Give the entries again, precisely as they were written.

-------

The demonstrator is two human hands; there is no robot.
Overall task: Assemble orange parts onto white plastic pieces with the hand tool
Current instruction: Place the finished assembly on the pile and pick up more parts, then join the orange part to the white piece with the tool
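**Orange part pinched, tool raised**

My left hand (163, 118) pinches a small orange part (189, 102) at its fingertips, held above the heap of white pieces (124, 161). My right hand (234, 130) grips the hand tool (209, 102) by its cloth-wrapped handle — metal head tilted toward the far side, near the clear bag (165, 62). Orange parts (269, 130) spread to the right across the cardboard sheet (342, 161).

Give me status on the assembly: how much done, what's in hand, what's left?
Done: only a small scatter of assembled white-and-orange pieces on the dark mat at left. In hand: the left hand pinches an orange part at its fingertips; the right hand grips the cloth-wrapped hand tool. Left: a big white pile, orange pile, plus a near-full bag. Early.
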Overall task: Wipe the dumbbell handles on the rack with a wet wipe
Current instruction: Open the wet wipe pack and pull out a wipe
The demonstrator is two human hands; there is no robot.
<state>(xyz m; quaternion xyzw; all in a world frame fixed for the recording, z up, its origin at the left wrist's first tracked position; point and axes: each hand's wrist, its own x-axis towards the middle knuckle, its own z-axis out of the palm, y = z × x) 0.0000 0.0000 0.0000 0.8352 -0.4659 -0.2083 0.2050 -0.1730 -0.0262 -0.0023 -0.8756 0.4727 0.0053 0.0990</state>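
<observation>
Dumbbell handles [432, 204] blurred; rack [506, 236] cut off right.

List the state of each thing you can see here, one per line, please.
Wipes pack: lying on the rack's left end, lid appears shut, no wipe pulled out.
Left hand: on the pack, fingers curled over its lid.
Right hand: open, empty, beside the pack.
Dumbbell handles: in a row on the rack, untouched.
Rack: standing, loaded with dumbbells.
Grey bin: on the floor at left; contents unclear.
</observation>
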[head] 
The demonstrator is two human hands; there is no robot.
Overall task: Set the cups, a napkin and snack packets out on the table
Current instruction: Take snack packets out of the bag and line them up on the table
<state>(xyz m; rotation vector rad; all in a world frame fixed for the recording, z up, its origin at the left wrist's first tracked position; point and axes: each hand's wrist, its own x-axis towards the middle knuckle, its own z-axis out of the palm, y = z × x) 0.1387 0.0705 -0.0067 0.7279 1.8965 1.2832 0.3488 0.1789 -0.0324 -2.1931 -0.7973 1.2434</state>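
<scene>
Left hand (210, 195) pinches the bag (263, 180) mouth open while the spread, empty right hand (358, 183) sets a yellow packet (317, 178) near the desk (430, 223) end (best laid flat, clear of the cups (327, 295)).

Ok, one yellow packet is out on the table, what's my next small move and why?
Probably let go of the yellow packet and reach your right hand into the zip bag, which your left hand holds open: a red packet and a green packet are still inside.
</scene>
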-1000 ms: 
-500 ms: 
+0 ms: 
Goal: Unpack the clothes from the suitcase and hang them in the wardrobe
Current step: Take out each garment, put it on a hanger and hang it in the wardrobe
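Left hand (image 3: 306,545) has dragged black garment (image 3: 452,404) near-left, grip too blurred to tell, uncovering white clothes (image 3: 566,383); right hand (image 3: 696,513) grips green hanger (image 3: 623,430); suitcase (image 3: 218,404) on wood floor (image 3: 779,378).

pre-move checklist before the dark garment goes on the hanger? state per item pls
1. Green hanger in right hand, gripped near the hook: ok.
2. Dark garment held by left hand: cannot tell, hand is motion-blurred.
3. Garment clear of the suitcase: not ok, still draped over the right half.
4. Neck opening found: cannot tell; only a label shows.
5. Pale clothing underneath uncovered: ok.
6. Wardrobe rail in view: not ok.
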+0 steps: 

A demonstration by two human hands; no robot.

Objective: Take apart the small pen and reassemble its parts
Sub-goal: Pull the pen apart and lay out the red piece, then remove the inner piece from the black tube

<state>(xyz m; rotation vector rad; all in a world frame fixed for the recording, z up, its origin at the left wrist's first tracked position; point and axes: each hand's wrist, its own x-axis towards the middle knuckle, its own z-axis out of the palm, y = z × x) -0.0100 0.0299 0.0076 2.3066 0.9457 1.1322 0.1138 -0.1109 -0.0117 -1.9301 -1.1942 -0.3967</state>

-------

#### Response area
The demonstrator is two human hands; there is no robot.
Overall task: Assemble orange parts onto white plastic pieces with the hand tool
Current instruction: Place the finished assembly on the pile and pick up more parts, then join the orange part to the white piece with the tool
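**Orange part pinched, tool raised**

My left hand (163, 118) pinches a small orange part (189, 102) at its fingertips, held above the heap of white pieces (124, 161). My right hand (234, 130) grips the hand tool (209, 102) by its cloth-wrapped handle — metal head tilted toward the far side, near the clear bag (165, 62). Orange parts (269, 130) spread to the right across the cardboard sheet (342, 161).

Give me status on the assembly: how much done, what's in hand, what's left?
Done: only a small scatter of assembled white-and-orange pieces on the dark mat at left. In hand: the left hand pinches an orange part at its fingertips; the right hand grips the cloth-wrapped hand tool. Left: a big white pile, orange pile, plus a near-full bag. Early.
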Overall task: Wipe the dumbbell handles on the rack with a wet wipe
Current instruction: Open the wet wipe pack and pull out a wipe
The demonstrator is two human hands; there is no robot.
<state>(xyz m; quaternion xyzw; all in a world frame fixed for the recording, z up, its origin at the left wrist's first tracked position; point and axes: each hand's wrist, its own x-axis towards the middle knuckle, its own z-axis out of the palm, y = z × x) 0.0000 0.0000 0.0000 0.8352 -0.4659 -0.2083 0.2050 -0.1730 -0.0262 -0.0023 -0.8756 0.4727 0.0053 0.0990</state>
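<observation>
Dumbbell handles [432, 204] blurred; rack [506, 236] cut off right.

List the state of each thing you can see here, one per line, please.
Wipes pack: lying on the rack's left end, lid appears shut, no wipe pulled out.
Left hand: on the pack, fingers curled over its lid.
Right hand: open, empty, beside the pack.
Dumbbell handles: in a row on the rack, untouched.
Rack: standing, loaded with dumbbells.
Grey bin: on the floor at left; contents unclear.
</observation>
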[head] 
The demonstrator is two human hands; there is no robot.
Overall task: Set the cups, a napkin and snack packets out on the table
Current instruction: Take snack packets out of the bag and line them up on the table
<state>(xyz m; rotation vector rad; all in a world frame fixed for the recording, z up, its origin at the left wrist's first tracked position; point and axes: each hand's wrist, its own x-axis towards the middle knuckle, its own z-axis out of the palm, y = z × x) 0.1387 0.0705 -0.0067 0.7279 1.8965 1.2832 0.3488 0.1789 -0.0324 -2.1931 -0.7973 1.2434</state>
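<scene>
Left hand (210, 195) pinches the bag (263, 180) mouth open while the spread, empty right hand (358, 183) sets a yellow packet (317, 178) near the desk (430, 223) end (best laid flat, clear of the cups (327, 295)).

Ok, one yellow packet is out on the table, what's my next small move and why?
Probably let go of the yellow packet and reach your right hand into the zip bag, which your left hand holds open: a red packet and a green packet are still inside.
</scene>
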-1000 ms: 
-500 ms: 
+0 ms: 
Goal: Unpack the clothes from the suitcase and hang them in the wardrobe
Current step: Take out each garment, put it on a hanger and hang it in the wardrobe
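Left hand (image 3: 306,545) has dragged black garment (image 3: 452,404) near-left, grip too blurred to tell, uncovering white clothes (image 3: 566,383); right hand (image 3: 696,513) grips green hanger (image 3: 623,430); suitcase (image 3: 218,404) on wood floor (image 3: 779,378).

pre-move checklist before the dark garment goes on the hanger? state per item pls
1. Green hanger in right hand, gripped near the hook: ok.
2. Dark garment held by left hand: cannot tell, hand is motion-blurred.
3. Garment clear of the suitcase: not ok, still draped over the right half.
4. Neck opening found: cannot tell; only a label shows.
5. Pale clothing underneath uncovered: ok.
6. Wardrobe rail in view: not ok.
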+0 steps: 

A demonstration by two human hands; no robot.

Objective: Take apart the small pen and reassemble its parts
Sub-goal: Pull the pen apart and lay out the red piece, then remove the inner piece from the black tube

<state>(xyz m; rotation vector rad; all in a world frame fixed for the recording, z up, its origin at the left wrist's first tracked position; point and axes: each hand's wrist, its own x-axis towards the middle knuckle, its own z-axis out of the palm, y = z × x) -0.0100 0.0299 0.0076 2.3066 0.9457 1.1322 0.1138 -0.1109 -0.0117 -1.9301 -1.1942 -0.3967</state>

This exercise is now fully answered.